Our Sala, behind a view of the beach. Sweet.

What every man wants; an engine for his kayak

Posing



Next on our coastal adventures we headed to the Andaman coast to Hat Ton Sai which is one of the beaches on a peninsula collectively known as Railay. The beaches here are known to be beautiful and therefore expensive so we headed to Ton Sai where the climbing bums hang out for the cheapest rooms we could find. They did not disappoint at 100 baht/night although they were probably also the worst rooms we had stayed in in the whole of Thailand. They consisted of bamboo shacks (no fan or air con) with a bathroom built onto the back out of glass bottles mounted in concrete. The bathrooms had not been cleaned in living memory and stank of sewage at all times. We didn't dare shower in there for fear of either coming out dirtier or catching an awful disease.We evicted 3 cockroaches from our mattress before going to sleep and in the middle of the night a rat crawled across the top of the door frame. Oh and apparently our porch was the local goat's sleeping spot and he rocked the whole structure every time he got up to go for a wee/munch on a rag.
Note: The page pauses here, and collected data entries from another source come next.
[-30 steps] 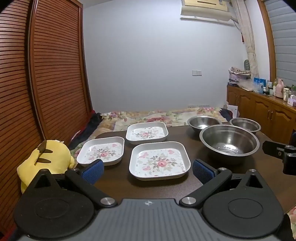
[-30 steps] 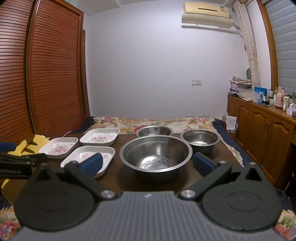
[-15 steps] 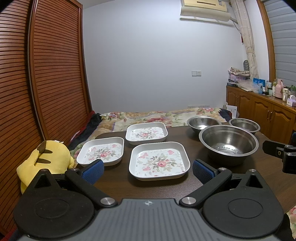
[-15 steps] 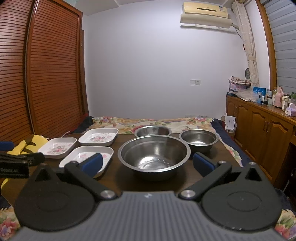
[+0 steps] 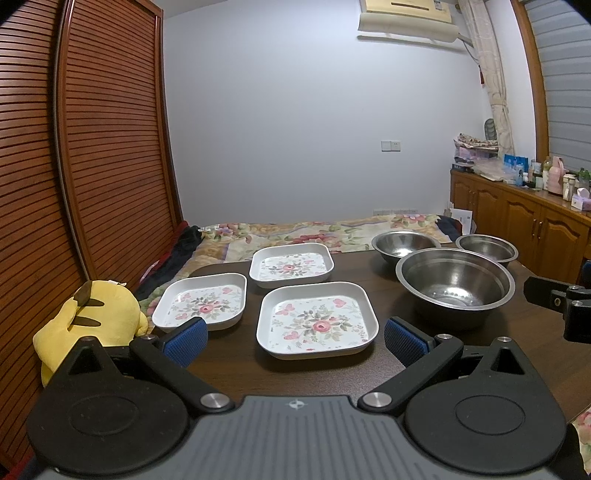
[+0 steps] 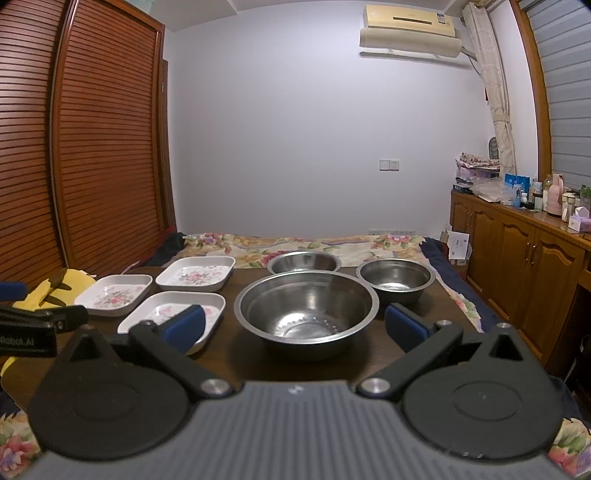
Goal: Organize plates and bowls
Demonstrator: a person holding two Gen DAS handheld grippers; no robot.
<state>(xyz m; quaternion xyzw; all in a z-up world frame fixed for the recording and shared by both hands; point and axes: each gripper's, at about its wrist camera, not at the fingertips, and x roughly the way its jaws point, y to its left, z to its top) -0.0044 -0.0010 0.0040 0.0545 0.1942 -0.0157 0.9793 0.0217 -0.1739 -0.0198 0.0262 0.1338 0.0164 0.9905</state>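
Jaws of the left gripper [image 5: 293, 338] are spread wide and empty, lined up short of the nearest floral plate [image 5: 317, 320], presumably so its rim can be straddled. The right gripper [image 6: 294, 326] is likewise held wide and empty before the largest steel bowl [image 6: 306, 309]. Two more floral plates [image 5: 201, 300] and two smaller steel bowls [image 6: 395, 278] are laid separately on the dark wooden table [image 5: 229, 363], nothing yet stacked.

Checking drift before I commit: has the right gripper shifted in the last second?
Barely: the right gripper tilted slightly upward, since the air conditioner sits lower in view.
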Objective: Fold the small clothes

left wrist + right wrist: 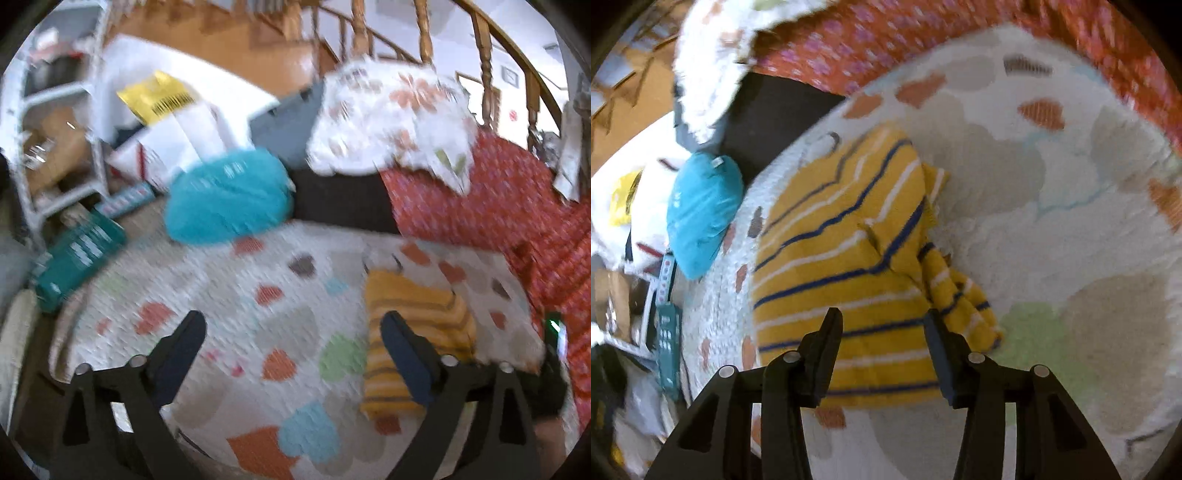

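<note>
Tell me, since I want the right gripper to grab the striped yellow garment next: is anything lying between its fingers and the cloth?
Nothing visible does. The right gripper hangs open directly over the yellow striped garment, which lies on the heart-patterned blanket. The teal pouch sits off to the side, clear of the path.

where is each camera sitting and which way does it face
Left wrist: rides on the left gripper, looking forward over the heart-print quilt towards a teal cushion and stair railing; its two open fingers show.
Right wrist: rides on the right gripper, looking down at the yellow striped garment; its open fingers straddle the near edge.
Shared: quilt, yellow striped garment, teal cushion, red patterned fabric.
</note>
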`<state>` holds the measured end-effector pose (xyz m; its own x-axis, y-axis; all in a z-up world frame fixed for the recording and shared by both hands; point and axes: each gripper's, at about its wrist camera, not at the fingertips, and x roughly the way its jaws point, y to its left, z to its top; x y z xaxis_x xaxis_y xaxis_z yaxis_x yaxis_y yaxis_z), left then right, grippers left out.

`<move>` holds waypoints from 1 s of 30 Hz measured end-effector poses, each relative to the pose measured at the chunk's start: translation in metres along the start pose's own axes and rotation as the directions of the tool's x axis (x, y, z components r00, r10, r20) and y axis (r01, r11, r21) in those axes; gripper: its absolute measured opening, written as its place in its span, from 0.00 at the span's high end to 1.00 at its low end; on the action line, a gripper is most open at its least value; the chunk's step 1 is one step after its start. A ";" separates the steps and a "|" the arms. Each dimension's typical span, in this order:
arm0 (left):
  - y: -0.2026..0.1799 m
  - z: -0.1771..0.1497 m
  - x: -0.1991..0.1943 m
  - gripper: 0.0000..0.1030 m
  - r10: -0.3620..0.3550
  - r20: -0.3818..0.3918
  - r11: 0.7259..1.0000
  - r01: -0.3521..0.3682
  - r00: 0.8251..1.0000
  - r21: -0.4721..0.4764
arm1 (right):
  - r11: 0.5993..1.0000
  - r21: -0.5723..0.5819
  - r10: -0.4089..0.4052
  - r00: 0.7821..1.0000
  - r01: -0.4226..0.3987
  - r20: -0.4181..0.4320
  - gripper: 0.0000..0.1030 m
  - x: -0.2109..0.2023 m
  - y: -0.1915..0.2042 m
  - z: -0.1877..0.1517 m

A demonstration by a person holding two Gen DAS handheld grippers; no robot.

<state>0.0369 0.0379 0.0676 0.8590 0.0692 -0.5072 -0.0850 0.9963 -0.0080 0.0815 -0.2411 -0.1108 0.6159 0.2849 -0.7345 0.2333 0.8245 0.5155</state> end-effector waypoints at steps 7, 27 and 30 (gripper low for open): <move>-0.023 0.014 -0.032 0.00 0.049 0.129 0.995 -0.060 0.990 0.081 | 0.997 -0.077 -0.015 0.993 0.025 0.120 0.47 -0.060 0.010 -0.037; -0.060 -0.049 0.001 0.00 -0.078 -0.302 0.985 0.121 0.950 0.126 | 0.974 -0.185 -0.103 0.983 0.130 0.152 0.43 -0.082 0.034 -0.083; -0.058 -0.052 0.004 0.00 -0.090 -0.318 0.985 0.132 0.944 0.114 | 0.971 -0.188 -0.118 0.981 0.146 0.156 0.43 -0.083 0.035 -0.084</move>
<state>0.0195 -0.0221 0.0213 0.6576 -0.0398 -0.7523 0.0874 0.9959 0.0236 -0.0251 -0.1947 -0.0691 0.6939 0.1062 -0.7122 0.1752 0.9345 0.3100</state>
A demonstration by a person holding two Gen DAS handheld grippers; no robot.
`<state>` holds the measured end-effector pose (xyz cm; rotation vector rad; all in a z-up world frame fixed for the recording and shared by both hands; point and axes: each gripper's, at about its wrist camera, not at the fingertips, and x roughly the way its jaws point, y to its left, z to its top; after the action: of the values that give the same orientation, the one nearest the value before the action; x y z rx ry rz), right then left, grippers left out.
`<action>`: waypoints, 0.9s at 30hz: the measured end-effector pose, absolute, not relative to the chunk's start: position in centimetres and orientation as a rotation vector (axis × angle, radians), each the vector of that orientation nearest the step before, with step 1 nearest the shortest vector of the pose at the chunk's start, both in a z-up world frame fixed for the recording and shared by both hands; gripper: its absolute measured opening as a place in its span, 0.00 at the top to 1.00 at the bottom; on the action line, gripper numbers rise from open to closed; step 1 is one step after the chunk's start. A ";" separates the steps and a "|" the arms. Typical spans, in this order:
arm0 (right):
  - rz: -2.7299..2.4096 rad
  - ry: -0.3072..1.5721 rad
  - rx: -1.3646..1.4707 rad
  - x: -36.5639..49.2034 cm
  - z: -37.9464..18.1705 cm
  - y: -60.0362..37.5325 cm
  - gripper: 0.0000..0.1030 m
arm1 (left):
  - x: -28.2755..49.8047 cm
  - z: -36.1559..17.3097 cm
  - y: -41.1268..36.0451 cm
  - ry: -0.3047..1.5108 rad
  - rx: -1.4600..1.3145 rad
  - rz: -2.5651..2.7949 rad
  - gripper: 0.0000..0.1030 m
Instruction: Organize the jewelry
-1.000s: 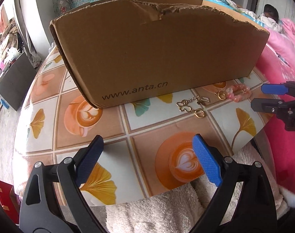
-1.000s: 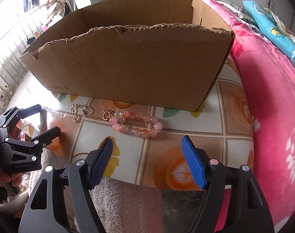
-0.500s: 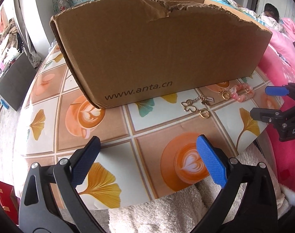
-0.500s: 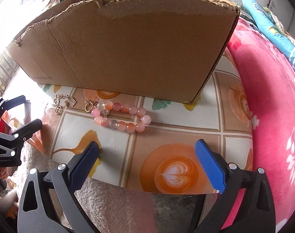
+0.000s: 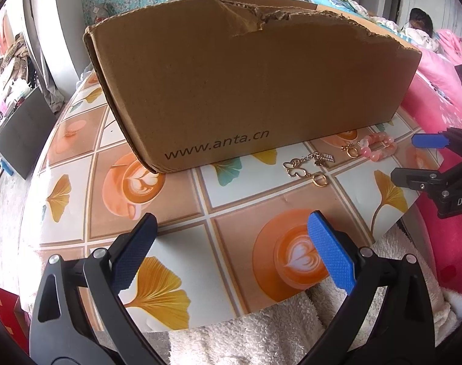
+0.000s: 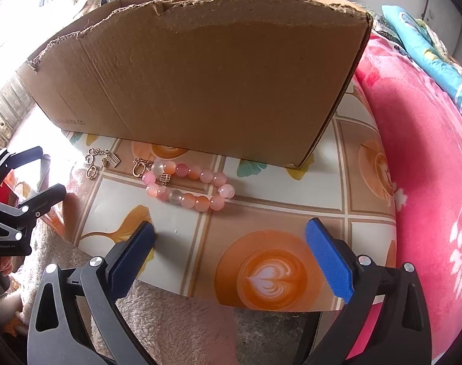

Overall, not the best.
Great conversationalists on long journeys

The area was known to have some of the best (or at least best-known) rock climbing in the world and was the whole reason we brought our rock shoes so far so the next day we hired all the necessary kit and got cracking. Surprisingly the rock was pretty good if a little polished and even more surprisingly both Ben and I managed to flash a (very short) 6b! Dad had fun getting to grips with the complexities of sport climbing and all in all a very good day was had. Until we had to return to the shack. However Dad was leaving the next day and we resolved to find something with a lower chance of giving us either hepatitis or fleas. There was an emotional farewell (not least because the sea was pretty rough and the longtail boat we put dad in didn't look terribly robust so we weren't sure that we weren't sending him to a watery doom) and another section of the trip was over.